It had been Israel’s failure in its 2006 war to seriously damage Hezbollah, that had been the straw, as it were, that broke the camel’s back — so unnerving Israel and Gulf leaders.  And it provoked, too, a fierce debate within Washington:

“It seems there has been a debate inside the government over what’s the biggest danger,Iran or Sunni radicals,” Vali Nasr, a senior fellow at the Council on Foreign Relations, told Seymour Hersh: “The Saudis and some in the administration, have been arguing that the biggest threat is Iran; and the Sunni radicals are the lesser enemies. This is a victory for the Saudi line.”

It was also, in a sense, a victory for the closely, Saudi-aligned Sunni leadership of Lebanon, which over the preceding years, had deepened its connection with Sunni extremist groups that espoused a militant vision of Islam (such as Fatah al-Islam), and were hostile to America and sympathetic to Al Qaeda.

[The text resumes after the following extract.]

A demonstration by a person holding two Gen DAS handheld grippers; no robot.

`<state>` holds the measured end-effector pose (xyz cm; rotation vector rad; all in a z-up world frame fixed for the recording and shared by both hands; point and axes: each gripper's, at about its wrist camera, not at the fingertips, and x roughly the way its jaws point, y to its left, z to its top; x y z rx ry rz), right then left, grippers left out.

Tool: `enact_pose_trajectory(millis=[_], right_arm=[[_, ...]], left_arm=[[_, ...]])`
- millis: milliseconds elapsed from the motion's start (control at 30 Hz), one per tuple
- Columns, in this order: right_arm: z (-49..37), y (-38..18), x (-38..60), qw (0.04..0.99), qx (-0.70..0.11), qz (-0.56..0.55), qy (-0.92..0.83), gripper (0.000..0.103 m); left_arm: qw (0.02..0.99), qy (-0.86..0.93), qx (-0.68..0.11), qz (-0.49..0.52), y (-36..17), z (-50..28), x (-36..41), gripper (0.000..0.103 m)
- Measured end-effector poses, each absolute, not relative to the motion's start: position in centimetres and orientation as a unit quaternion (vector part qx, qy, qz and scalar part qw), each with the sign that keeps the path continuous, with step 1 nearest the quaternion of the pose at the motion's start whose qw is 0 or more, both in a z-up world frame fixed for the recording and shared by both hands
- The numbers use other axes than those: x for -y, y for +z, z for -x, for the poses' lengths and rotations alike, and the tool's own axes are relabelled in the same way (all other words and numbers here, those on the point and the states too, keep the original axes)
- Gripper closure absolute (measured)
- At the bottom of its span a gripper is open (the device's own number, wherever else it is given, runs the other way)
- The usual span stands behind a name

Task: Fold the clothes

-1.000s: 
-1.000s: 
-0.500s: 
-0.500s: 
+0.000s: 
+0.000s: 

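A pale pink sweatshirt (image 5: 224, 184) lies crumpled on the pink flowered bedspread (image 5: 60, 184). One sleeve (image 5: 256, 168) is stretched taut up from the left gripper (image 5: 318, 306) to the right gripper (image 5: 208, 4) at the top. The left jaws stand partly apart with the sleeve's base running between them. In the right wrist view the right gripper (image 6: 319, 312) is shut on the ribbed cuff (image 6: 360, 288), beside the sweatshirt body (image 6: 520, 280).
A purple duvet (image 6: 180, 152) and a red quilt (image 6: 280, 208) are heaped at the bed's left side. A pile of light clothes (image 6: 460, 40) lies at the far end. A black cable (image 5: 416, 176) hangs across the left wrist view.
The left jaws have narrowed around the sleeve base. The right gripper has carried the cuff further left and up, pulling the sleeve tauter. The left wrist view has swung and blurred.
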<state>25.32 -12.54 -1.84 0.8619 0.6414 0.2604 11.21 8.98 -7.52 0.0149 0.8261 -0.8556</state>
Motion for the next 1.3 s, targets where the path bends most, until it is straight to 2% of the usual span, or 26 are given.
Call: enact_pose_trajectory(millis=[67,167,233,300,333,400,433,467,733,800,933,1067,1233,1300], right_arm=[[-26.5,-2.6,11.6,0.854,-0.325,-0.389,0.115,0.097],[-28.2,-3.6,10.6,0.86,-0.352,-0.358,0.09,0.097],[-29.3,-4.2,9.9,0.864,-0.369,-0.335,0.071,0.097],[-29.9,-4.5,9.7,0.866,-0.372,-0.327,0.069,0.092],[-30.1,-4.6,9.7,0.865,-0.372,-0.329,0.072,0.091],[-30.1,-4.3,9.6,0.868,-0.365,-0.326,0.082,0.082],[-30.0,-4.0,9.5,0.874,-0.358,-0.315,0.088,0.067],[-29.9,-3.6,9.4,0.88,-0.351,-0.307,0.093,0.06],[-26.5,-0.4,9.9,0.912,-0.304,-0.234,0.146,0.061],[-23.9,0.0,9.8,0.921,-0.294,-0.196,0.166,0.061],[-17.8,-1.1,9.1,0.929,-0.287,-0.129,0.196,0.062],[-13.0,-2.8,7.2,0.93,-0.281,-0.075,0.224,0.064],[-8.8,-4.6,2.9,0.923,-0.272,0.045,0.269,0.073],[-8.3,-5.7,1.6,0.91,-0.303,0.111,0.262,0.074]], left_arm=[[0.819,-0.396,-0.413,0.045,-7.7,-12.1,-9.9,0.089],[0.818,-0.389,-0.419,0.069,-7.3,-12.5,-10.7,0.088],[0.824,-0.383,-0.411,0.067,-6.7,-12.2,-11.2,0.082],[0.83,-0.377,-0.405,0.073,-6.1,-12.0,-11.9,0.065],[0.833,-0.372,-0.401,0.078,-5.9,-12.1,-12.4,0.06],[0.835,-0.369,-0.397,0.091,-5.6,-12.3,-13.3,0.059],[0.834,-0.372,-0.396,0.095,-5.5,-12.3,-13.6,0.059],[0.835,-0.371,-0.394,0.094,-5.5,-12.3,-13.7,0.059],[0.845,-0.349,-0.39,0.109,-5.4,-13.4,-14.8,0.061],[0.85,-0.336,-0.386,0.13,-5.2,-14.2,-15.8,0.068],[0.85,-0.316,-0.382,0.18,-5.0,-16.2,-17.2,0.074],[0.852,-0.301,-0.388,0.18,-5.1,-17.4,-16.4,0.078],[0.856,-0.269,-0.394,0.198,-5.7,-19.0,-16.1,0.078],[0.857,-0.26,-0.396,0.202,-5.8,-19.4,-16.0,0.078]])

These covert allies of March 14th [a Lebanese anti-Syrian coalition named after the date of the so-called Cedar Revolution ] were viewed by the Lebanese Sunni élite as the putative foot soldiers “war experienced” from the Iraq conflict who could be nurtured, and eventually would rise sufficiently in their capabilities, to take on Hezbollah militarily in Lebanon: they were to be March 14th’s Sunni shock-troops, in other words, who would contain Shia influence, and perhaps even ultimately defeat it.

This Lebanese experience was held up to the U.S. administration by those such as Jeff Feltman (then U.S. ambassador in Beirut) as the “pilot” strategy for what could be achieved in Syria. March 14th leaders argued that they could safely manage these radical elements: that despite inclining towards an al-Qaeda orientation, they stood somehow within the broad Sunni “tent,” erected and led by Saad Hariri and Saudi Arabia.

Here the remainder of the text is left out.